By Posted in - La vie on septembre 2nd, 2018 roots

J’ai récemment passé l’après-midi avec une dame qu’une amie commune m’avait présentée. Elle avait un visage au teint naturellement hâlé, ridé comme une carte routière, de brillants yeux bleus, une simple longue tresse de cheveux pur argent et une confiance tranquille qui donnait au fait de vieillir une séduction indéniable. Nous avons parlé des nœuds de la vie – des situations qui restent bloquées au lieu d’avancer. Dans mon cas, il s’agissait de trouver une maison et de travailler sur mon roman. Je n’aurais jamais établi de lien entre les deux mais elle le fit.

“Vous avez besoin d’un espace pour travailler”, dit-elle. “Vous écrirez le livre quand vous aurez trouvé la maison. Mais pourquoi cela prend-il autant de temps ? On dirait qu’il y a quelque chose qui cloche avec vos racines. Vous avez besoin de planter un arbre, et vite.”

Je suis par nature une personne pragmatique. Je crois beaucoup à la responsabilité personnelle, qui s’appuie sur la conjugaison de recherches, de persévérance et de sueur pour parvenir là où je veux aller. Ne devrais-je pas être capable d’écrire n’importe où, n’importe quand ? Virginia Woolf à part, le manque d’“une chambre à moi” n’était-il pas encore une autre excuse ? La maison ne viendrait-elle pas à force de patiemment regarder les annonces et de visiter quantités de bicoques ? Mon père aimait à dire, “Si tu travailles assez dur, tu pourras faire tout ce que tu veux.” Mais il jouait aussi au loto et nous emmenait en voiture une fois par semaine à l’église où nous célébrions le fruit d’une naissance virginale qui changeait le pain et le vin en chair et en sang, et priions pour l’intervention divine dans les nœuds que nous n’arrivions pas à dénouer nous-mêmes. Comment pourrais-je ne pas, moi aussi, être portée sur la magie et les métaphores, l’inconscient et l’invisible ?

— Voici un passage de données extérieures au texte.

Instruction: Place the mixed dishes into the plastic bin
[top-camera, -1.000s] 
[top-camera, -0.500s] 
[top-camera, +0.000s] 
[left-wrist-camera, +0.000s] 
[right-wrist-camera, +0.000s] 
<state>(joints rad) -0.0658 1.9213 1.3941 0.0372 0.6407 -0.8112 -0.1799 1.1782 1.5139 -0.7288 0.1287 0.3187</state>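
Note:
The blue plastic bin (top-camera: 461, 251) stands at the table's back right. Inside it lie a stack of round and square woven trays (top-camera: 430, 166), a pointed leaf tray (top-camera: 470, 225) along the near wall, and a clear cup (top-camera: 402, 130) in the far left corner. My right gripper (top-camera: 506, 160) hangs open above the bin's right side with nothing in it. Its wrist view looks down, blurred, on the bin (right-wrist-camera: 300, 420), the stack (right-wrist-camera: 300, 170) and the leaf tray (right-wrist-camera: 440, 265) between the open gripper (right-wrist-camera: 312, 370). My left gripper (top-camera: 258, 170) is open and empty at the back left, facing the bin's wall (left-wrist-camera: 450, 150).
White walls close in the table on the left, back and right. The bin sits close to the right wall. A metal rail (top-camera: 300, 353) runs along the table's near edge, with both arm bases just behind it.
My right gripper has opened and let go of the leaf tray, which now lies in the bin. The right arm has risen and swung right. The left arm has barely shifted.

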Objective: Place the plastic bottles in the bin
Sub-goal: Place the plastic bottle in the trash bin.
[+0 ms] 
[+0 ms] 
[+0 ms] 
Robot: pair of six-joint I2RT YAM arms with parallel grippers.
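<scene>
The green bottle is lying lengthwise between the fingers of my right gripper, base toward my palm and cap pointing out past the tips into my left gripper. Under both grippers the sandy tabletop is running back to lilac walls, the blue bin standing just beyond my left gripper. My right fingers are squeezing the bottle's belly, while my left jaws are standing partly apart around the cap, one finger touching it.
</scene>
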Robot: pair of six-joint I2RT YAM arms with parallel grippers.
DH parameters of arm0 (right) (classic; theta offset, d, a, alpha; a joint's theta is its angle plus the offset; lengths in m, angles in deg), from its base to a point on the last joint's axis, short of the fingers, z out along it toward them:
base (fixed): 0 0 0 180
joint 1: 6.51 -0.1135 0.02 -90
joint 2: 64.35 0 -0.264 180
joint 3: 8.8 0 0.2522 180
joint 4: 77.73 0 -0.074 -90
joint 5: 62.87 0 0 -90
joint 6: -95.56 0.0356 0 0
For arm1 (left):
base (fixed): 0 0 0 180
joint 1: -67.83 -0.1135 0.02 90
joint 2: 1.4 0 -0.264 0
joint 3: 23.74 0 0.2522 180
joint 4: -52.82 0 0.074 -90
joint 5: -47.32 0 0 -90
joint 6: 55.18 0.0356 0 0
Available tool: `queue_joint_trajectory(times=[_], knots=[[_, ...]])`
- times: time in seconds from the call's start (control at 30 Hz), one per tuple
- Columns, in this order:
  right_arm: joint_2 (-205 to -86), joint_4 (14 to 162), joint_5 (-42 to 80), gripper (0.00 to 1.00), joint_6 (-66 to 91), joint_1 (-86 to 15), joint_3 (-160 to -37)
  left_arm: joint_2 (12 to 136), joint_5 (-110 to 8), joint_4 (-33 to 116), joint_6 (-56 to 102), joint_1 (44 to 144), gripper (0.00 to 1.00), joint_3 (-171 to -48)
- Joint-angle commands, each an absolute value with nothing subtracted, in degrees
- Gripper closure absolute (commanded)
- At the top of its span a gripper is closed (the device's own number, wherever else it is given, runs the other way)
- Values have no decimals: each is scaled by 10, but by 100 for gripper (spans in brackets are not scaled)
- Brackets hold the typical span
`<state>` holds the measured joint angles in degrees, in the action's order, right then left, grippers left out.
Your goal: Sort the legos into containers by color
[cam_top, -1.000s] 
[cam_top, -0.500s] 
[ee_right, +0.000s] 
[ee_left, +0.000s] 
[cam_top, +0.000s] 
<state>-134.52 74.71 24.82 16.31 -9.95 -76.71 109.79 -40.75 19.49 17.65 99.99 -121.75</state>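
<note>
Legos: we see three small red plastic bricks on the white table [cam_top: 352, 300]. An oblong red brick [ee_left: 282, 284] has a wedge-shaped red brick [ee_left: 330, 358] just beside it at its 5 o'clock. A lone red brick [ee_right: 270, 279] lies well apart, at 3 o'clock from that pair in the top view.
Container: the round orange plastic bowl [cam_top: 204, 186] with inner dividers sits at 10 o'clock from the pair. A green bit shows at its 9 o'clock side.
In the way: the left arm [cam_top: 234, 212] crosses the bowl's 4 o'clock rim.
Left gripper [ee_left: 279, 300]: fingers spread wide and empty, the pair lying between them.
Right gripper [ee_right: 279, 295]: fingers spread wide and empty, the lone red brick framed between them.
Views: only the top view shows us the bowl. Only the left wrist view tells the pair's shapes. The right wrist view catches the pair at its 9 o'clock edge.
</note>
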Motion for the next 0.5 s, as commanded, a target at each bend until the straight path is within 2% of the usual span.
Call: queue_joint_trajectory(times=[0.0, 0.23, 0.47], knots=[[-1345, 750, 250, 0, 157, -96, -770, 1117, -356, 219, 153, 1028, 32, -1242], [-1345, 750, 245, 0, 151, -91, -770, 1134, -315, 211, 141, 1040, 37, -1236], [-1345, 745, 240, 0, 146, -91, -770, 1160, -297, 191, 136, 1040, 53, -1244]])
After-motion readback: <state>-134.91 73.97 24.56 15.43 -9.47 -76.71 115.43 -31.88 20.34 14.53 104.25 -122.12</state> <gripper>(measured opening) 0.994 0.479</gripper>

C’est ainsi que, bien que sceptique envers la prescription insolite de cette femme, je me suis retrouvée en train de chercher quelle espèce d’arbre je pourrais bien planter. Mais où, d’ailleurs ? Je vis au 9e étage, dans un petit appartement avec un semblant de balcon. Mon “jardin” consiste en quelques plantes vertes et deux jardinières mal tenues que je confie au hasard : tentatives avortées d’y faire pousser des herbes, un pissenlit, quelques tiges éparses venues, je subodore, de ma voisine du 11e étage, qui balance ses boutures par-dessus la balustrade.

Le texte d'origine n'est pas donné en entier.